Graphs above show the growth of jobs relative to trend growth of the working-age population, corrected for the gradual retirement of the baby boomers. While the data are volatile (so I use a moving average in the graph), the trend since January is for a slowdown in the number of new jobs. On the other hand, the number of workers on involuntary short hours has fallen a lot, and the employment-population ratio for prime-age workers is improving. Bit by bit the economy is moving in the right direction.

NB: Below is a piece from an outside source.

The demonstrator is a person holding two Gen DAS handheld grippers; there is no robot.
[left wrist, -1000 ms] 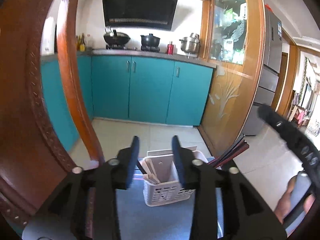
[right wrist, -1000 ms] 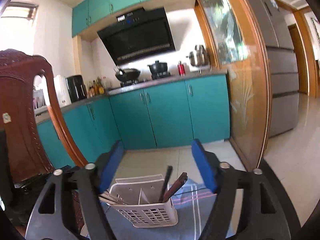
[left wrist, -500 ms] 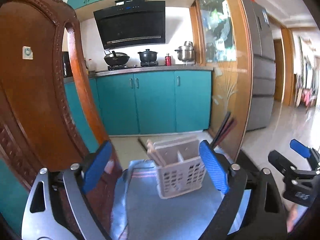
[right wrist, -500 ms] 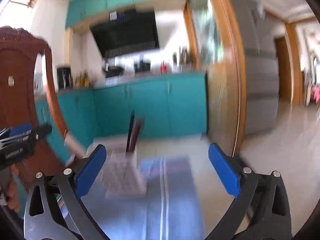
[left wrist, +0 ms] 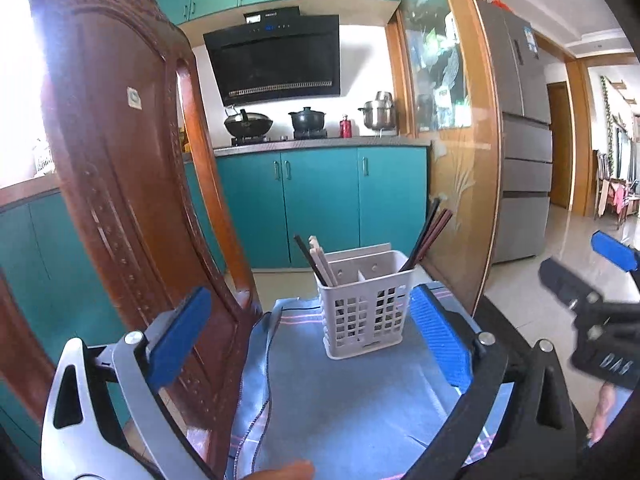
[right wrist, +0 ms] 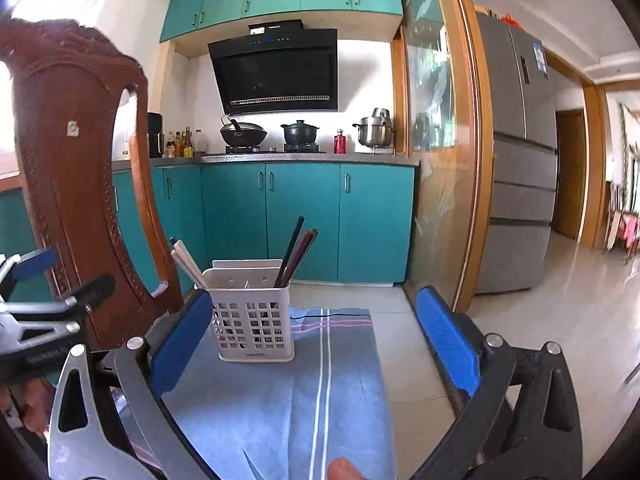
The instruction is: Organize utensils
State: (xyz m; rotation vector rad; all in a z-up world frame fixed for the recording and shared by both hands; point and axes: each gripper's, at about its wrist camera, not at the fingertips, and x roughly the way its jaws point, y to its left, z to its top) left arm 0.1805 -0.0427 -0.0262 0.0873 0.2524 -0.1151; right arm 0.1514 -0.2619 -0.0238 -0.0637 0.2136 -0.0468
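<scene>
A white slotted utensil basket [left wrist: 366,308] stands on a blue striped cloth [left wrist: 344,400]; it also shows in the right wrist view [right wrist: 252,316]. Dark chopsticks [left wrist: 428,236] lean out of its right compartment, pale and dark chopsticks [left wrist: 318,262] out of its left. In the right wrist view the dark chopsticks [right wrist: 296,250] and pale ones [right wrist: 186,262] show too. My left gripper [left wrist: 310,336] is open and empty, short of the basket. My right gripper [right wrist: 312,336] is open and empty, also short of it.
A carved wooden chair back [left wrist: 132,184] rises close on the left, seen also in the right wrist view [right wrist: 80,184]. Teal kitchen cabinets [right wrist: 304,220], a glass partition [right wrist: 440,160] and a fridge [right wrist: 520,160] stand behind. The right gripper shows at the left view's right edge [left wrist: 600,320].
The left gripper's jaws have opened wide from a near-shut stance. Both grippers have drawn back from the basket and steadied. The basket has not moved.
</scene>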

Some 2.1 Americans have been unemployed for 27 months or more. By that point, many households will have exhausted their savings and find it hard to make mortgage payments... This number has been falling month by month, but it should be a sobering reminder that our economy has yet to fully recover from the collapse of the housing market and the rise in unemployment that began in early 2007.

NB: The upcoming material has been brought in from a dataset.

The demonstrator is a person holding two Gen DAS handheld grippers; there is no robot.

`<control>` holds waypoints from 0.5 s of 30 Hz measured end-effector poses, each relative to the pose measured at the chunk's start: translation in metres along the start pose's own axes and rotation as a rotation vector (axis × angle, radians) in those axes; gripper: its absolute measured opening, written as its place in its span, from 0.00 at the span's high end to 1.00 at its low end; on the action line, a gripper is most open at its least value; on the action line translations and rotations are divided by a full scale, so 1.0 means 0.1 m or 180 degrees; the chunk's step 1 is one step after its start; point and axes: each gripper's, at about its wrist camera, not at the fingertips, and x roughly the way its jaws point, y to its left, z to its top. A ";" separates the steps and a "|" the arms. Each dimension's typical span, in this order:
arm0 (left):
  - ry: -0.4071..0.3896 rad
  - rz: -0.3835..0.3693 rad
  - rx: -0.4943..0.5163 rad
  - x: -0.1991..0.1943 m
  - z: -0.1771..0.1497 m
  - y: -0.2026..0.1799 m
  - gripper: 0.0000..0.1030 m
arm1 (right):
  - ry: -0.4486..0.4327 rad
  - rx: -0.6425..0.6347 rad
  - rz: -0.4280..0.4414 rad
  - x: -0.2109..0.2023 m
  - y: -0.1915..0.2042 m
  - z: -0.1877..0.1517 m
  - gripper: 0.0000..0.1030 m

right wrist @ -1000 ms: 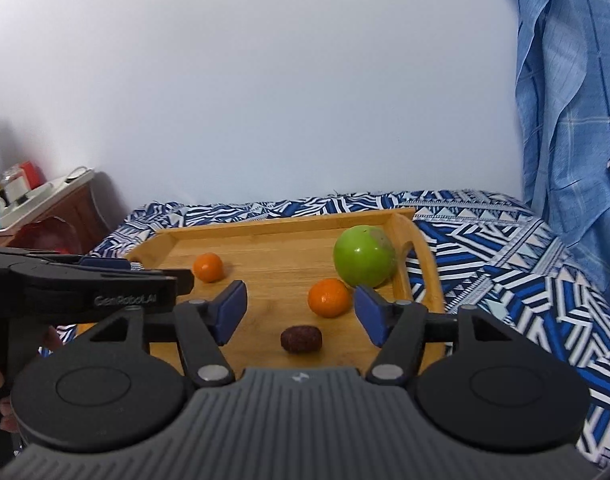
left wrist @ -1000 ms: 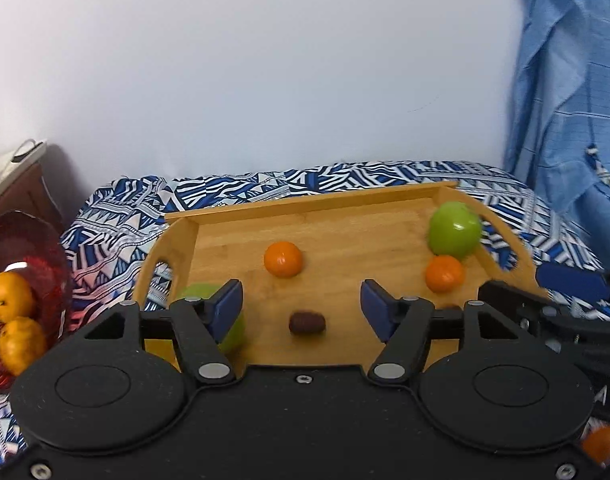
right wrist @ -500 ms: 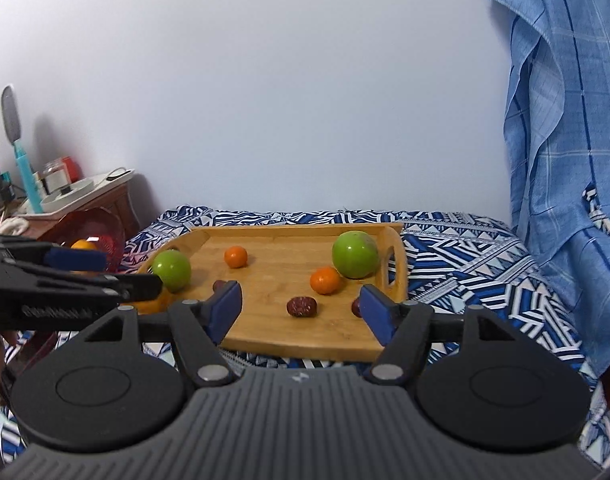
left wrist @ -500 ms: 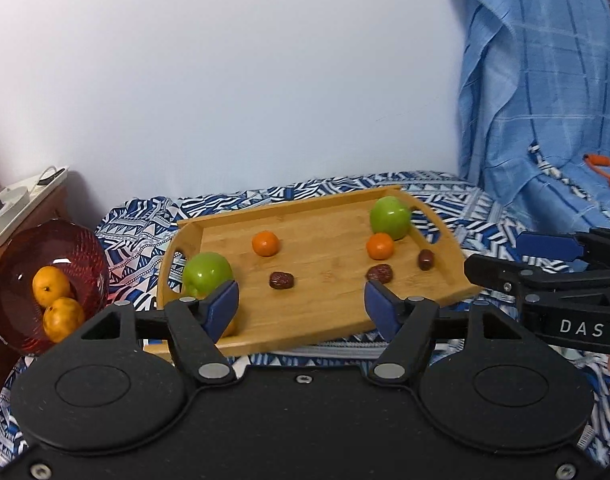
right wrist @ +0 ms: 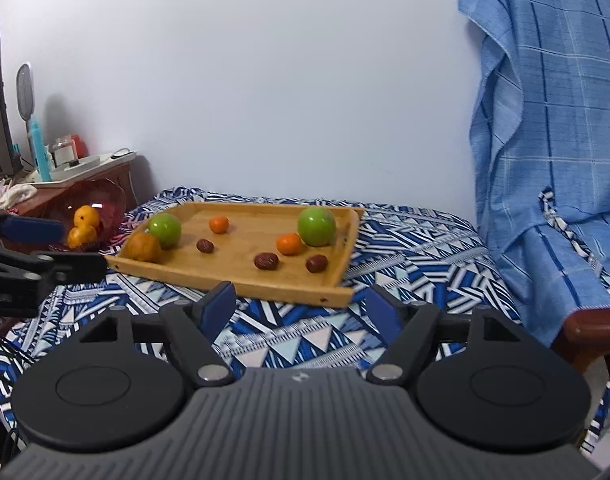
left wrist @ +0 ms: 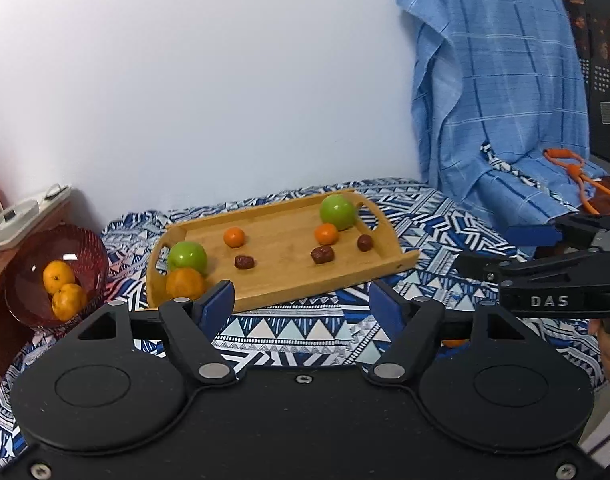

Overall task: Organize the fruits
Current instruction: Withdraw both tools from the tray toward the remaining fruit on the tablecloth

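Left wrist view: compared with a second ago the camera sits much farther from the wooden tray (left wrist: 401, 258), which then filled the middle of the frame and now lies small at centre, on the blue-and-white patterned cloth (left wrist: 305, 332). The left gripper (left wrist: 301, 306) is at the bottom of the frame, its blue-padded fingers spread apart with nothing between them. More fruit shows on the tray now: two green apples (left wrist: 187, 257) (left wrist: 337, 212), two small oranges (left wrist: 234, 237) (left wrist: 326, 234), a larger orange (left wrist: 184, 283) at the tray's near left corner, and three dark dates (left wrist: 244, 262) (left wrist: 322, 255) (left wrist: 364, 242). At the left edge a red bowl (left wrist: 93, 248) holds two oranges (left wrist: 59, 277) (left wrist: 69, 301). At the right edge the right gripper (left wrist: 517, 248) reaches in; white letters on its body read "DAS". Right wrist view: here too the tray (right wrist: 337, 292) has shrunk from a near close-up to the frame's middle. The right gripper (right wrist: 299, 306) sits at the bottom, fingers apart and empty. The left gripper (right wrist: 65, 244) enters from the left edge; its lettering is cut off and cannot be read. A blue checked cloth (right wrist: 553, 120) hangs at the right.
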 end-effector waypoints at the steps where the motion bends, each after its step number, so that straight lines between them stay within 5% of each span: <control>1: -0.0040 -0.0009 0.0008 -0.05 0.01 -0.02 0.29 | 0.0005 0.0016 -0.0008 -0.02 -0.03 -0.02 0.19; 7: -0.0188 -0.0047 0.0061 -0.30 0.06 -0.15 0.24 | -0.0018 0.0110 -0.0080 -0.13 -0.16 -0.08 0.19; 15: -0.0046 -0.0062 -0.0020 -0.38 -0.05 -0.21 0.22 | -0.0010 0.0151 -0.0117 -0.18 -0.22 -0.12 0.17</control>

Host Jim Bresnahan asked about consumer spending; that will be a topic for next week as I don't have data at hand. At the same time, Ben Bernanke's book will be out; you can already find excerpts on the web from reviewers who have pre-release copies, while Ben himself is doing PR for it, with an overview of some of the content.

Here is the bottom line in graphs for "dynamic scoring." Groups such as the Tax Foundation continue to argue that cuts will produce a burst of growth. Their argument is based on sophistry: after noting that demographics and lower productivity have slowed potential growth while improving labor markets limit the upside, they then argue that a big boost to growth is possible because that happened in the 1950s and 1960s – when population growth, productivity and women joining the labor force did permit higher growth. In any case, the fact remains that the cost of tax cuts is up front, while growth – if it speeds up – will not start immediately and will be gradual. So I ran a little simulation, with a 10% tax cut from 20% to 18%, giving a 20% boost to growth, from 2.5% to 3.0% in real terms starting immediately. That's a very, very optimistic assumption, given that we've already had a series of large tax cuts under Reagan, Bush Jr and Obama – that diminishing returns thing.

The graph on the left shows the boost in growth (the starting point is the most recent level of real chain-weighted GDP in US$ trillions). Over time, it adds up. However – as illustrated in the graph on the right – the decline in tax receipts is immediate, and it takes over 20 years for that to catch up. In the interim it adds to Federal debt – we don't get back to even for 40 years. A lot can go wrong in the interim. Furthermore, I did not do this in net present value terms. That makes the calculation even less favorable. In other words, I've tried to skew the case to favor tax cuts by choosing a large boost to growth and ignoring the time cost of money. Even so, I can't make the case.


United Way of Rockbridge: On October 8th I featured the Blue Ridge Autism and Achievement Center in Buena Vista. They help youth afflicted with autism, a very labor- and love-intensive task that requires staff knowledgeable in how to interact and teach/train young people with autism. Their pupils range from individuals with severe autism, who interact very poorly with the outside world, to individuals whom they can help transition into public schools. UWR helps with training their staff.